None of these things is beyond human capabilities or unusual, there is nothing prohibited that is necessary in our lives, rather only that which is defeating to accomplished human life.
If we see through Islamic point of view, every act we do whether big or small are counted in our good deeds (hasanat), like cooking, cleaning, bringing up kids, serving the family, visiting relatives and neighbors, helping the needy, visiting the sick, even a smile is a sadaqah to be rewarded by Allah.
Obviously Islam guides us to worship Allah only, pray five times a day, fast one month a year, give two and a half percent of our excess wealth in charity, make Hajj once in lifetime (if possible) and keep away from all forbidden acts. None of these is beyond human capability.
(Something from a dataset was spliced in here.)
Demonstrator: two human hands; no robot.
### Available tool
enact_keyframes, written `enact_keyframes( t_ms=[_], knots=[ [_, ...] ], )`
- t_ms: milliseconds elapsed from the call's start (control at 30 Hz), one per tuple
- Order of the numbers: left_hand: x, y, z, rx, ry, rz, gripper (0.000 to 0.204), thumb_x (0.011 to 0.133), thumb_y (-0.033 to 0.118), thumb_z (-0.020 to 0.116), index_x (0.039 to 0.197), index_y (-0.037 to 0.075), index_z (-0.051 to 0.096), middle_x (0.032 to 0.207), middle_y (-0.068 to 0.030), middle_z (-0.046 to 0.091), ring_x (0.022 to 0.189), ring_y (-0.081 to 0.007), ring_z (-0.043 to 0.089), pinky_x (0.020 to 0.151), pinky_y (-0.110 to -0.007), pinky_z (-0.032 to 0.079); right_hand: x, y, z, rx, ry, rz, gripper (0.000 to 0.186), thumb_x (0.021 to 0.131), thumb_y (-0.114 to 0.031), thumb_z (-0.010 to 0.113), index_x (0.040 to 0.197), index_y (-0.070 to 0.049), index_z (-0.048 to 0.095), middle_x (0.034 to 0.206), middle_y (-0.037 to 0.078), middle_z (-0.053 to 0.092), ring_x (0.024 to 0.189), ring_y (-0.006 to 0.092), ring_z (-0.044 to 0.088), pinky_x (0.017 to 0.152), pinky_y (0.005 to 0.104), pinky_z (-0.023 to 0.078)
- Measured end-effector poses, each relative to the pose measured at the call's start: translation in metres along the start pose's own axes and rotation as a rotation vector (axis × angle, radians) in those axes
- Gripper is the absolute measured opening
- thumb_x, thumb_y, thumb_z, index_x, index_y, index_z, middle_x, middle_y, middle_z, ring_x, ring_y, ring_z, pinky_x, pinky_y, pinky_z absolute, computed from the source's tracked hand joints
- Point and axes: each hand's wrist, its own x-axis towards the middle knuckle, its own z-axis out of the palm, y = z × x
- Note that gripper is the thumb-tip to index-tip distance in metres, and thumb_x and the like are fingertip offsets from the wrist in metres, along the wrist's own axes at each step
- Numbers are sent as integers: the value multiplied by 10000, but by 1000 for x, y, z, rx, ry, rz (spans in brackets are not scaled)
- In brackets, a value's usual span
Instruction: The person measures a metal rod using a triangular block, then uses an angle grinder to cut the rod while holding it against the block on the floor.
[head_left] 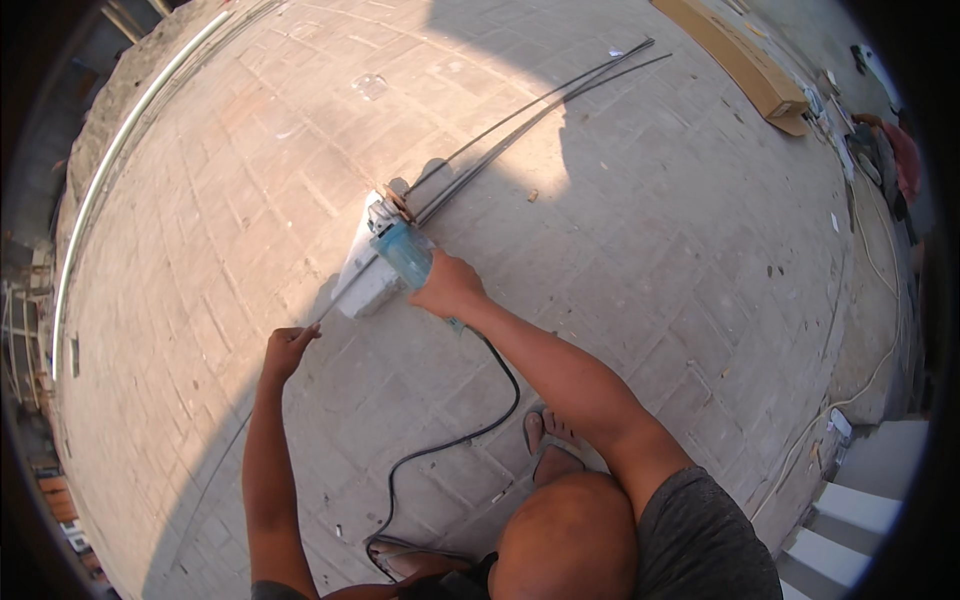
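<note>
A paved yard of reddish-grey brick (pixel 640 230) is lying half in sun and half in shade, and the person is crouching over it in sandals. A white block (pixel 362 275) is sitting on the paving in front of the knees, and everything here is placed around it. Long thin steel rods (pixel 530 105) are running across the top of the block and far out beyond it toward a long wooden plank (pixel 740 62) at the far edge of the yard.

The right hand (pixel 450 287) is wrapping closed around the blue body of an angle grinder (pixel 402 245), whose disc end is sitting over the rods right at the far end of the block. Its black cord (pixel 470 430) is trailing back from the block between the feet. The left hand (pixel 288 348) is closing on the near end of a rod, on the person's side of the block.

The rods are looking stiff but springy over such a length, light and slim, likely to whip or roll unless pinned close to the block. The grinder is seeming fairly heavy, best gripped around its body as shown.
</note>
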Motion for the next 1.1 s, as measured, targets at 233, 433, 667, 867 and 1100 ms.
enact_keyframes(
  t_ms=[233,433,667,867,1100],
  knots=[
    [3,-4,2,-37,19,-13,494,893,514,684,919,32,790,802,-140,738,792,-193,682,761,-339,520,-3,2,2,44,32,-22,762,726,-332,781,1341,10,488,1223,220,646,1155,357,633,973,420,527],
    [2,-4,4,-54,54,72,468,927,490,664,909,41,797,557,23,446,556,-96,436,543,-290,375,-6,4,0,36,1,-17,764,729,-312,773,1349,19,475,1220,222,647,1159,355,633,973,427,526],
    [2,-3,1,-32,7,-9,484,898,507,683,920,37,791,723,-102,696,738,-171,649,726,-337,511,-6,3,-2,25,-13,-17,801,727,-310,776,1380,23,454,1235,230,635,1163,361,628,981,427,522],
    [3,-4,3,-38,15,16,483,907,507,673,911,40,795,632,-41,570,638,-137,542,628,-316,440,-5,2,-1,3,-15,-13,846,727,-315,778,1415,28,424,1243,233,630,1169,358,625,985,427,520],
    [2,-6,6,-67,37,84,496,918,521,654,907,46,798,572,13,460,571,-107,452,553,-302,383,-4,2,-2,-9,-35,15,825,727,-314,778,1397,26,438,1241,233,632,1171,364,623,991,428,516]
  ],
)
A man once asked the Messenger of Allah (pbuh), “Do you think that if I only perform the obligatory prayers, fast the whole month of Ramadan, treat as lawful that which is lawful and treat as forbidden that which is forbidden, and do nothing further, shall I enter paradise?
He (pbuh) replied, “Yes!” (Muslim)
In fact, our prophet (pbuh) resisted any tendency towards religious excessiveness. He once said to his close companion Abdullah ibn ‘Amr:
“Have I heard right that you fast every day and stand in prayer all night?”
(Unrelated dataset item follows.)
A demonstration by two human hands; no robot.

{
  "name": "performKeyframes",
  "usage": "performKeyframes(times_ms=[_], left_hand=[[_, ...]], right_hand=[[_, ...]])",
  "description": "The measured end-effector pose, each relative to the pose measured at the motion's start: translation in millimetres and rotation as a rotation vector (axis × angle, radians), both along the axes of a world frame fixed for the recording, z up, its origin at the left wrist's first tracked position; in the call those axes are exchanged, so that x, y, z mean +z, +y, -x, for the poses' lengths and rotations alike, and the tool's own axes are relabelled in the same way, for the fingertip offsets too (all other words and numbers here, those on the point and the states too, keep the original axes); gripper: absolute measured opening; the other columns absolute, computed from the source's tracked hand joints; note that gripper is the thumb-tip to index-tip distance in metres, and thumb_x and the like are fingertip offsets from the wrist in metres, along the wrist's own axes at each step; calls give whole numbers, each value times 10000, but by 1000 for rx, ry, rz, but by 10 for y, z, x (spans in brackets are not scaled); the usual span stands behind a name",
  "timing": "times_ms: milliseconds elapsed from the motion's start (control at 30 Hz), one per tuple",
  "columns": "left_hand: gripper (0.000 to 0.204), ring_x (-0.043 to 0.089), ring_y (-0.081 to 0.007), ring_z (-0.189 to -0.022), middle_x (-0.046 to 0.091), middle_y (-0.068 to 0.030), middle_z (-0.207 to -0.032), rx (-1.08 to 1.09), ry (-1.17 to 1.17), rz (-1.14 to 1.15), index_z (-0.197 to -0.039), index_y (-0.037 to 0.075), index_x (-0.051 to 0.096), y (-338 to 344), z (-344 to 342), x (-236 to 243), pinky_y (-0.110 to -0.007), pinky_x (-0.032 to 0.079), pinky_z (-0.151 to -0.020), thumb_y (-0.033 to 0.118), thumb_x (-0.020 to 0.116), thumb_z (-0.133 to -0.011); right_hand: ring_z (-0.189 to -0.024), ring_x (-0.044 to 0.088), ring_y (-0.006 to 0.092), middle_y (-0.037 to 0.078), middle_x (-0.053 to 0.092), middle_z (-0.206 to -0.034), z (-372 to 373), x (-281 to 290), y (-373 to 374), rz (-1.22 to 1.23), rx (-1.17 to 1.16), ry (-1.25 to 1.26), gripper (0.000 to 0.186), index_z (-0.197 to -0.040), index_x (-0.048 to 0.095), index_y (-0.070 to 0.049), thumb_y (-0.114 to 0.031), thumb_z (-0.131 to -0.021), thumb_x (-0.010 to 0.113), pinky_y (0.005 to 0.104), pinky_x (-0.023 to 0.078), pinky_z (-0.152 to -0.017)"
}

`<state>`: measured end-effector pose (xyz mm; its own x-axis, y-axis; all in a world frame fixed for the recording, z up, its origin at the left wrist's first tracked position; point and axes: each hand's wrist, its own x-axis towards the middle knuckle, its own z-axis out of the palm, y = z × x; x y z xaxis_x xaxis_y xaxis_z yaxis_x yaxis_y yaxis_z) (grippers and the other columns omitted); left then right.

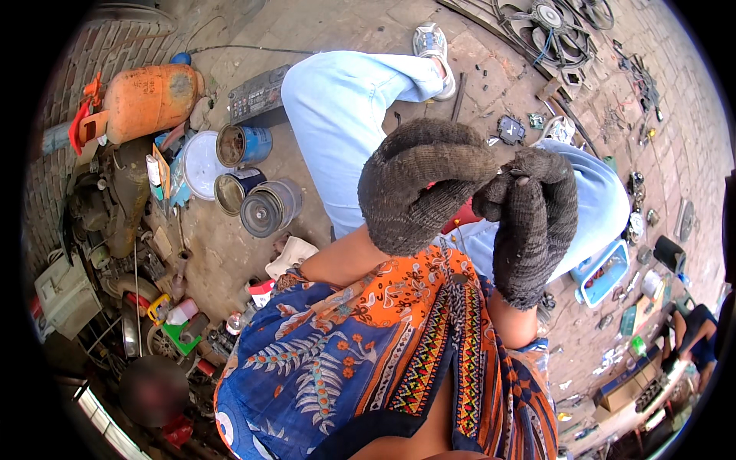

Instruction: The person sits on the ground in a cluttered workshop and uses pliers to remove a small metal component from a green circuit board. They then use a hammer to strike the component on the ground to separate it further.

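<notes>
My left hand [422, 184], in a dark grey knitted glove, is closed with its fingers bent toward my right hand. My right hand [529, 215], gloved alike, has its fingers pinched together near the left hand's fingertips. Something small between the fingertips is too hidden to name. Behind and below my hands a red thing [460, 215] shows partly, above my light blue jeans [333, 130] and orange-and-blue patterned shirt [299, 368].
At left are an orange gas cylinder [146, 103], tins [241, 146], a black battery [257, 100] and machine parts [115, 199]. Fans [548, 27] lie at top right, a blue tray [602, 272] and scattered parts at right. Another person [694, 341] is at lower right.
</notes>
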<state>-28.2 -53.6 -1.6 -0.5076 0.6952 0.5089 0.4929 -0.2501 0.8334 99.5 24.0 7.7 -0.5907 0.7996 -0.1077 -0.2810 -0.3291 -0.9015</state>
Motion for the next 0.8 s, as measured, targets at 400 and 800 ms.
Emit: performKeyframes(times_ms=[400,800], left_hand=[[254,611,-210,-874,628,-85,-960,-235,-268,-71,-905,55,653,75,-121,-31,-304,502,-730,-20,712,-670],[315,592,-165,-961,609,-87,-1034,-247,-870,57,-1099,-2,545,61,-199,123,-277,500,-809,-17,619,-793]], right_hand=[[-785,599,116,62,593,-934,-73,50,22,-242,-95,-148,216,-1009,541,-17,-43,-813,628,238,503,-684],[-805,593,128,79,584,-977,-47,-44,-39,-258,-152,-117,177,-1013,545,-11,-22,-840,583,250,508,-703]])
“Yes, O Messenger of Allah”
The Prophet (pbuh) said:
“Do not do that. Fast, as well as, eat and drink. Stand in prayer, as well as, sleep. This is because your body has a right upon you, your eyes have a right upon you, your wife has a right upon you, and your guest has a right upon you.” (Al-Bukhari, 127)
Allah not only wants us to enjoy ourselves in the Hereafter but also in this world.
He mentions in the Quran to pray for both, this world and hereafter:
“Our Lord, give us what is good in this world and also what is good in the Hereafter” (Surah Al Baqara: 201)
Furthermore He says:
“O you who believe! Make not unlawful the good things Allah has made lawful to you. But commit no excess, for Allah does not like those given to excess. Eat of the things which Allah has provided you, lawful and good, but fear Allah, in whom you believe”’ (Surah Al Maedah: 87-88).
It is substantial to maintain a balance between the various obligations… our obligations to Allah, our obligations towards others and ourselves. Allah has formed a natural equilibrium amid what is easy to follow for humans and what is the minimal obligation needed to be a morally, ethically and spiritually pious person.
The most significant aspect of Islam is that it is a religion that is concerned with both this life as well as the hereafter. Islam is about moderation in each and every affair whether religious or otherwise.
Thus we, as Muslims and true believers, must be careful that our acts are within the framework set by Allah, and the essence of message in Islam is to lead a life in balance avoiding excessiveness and recklessness. This is very much practical, simple and rewarding too.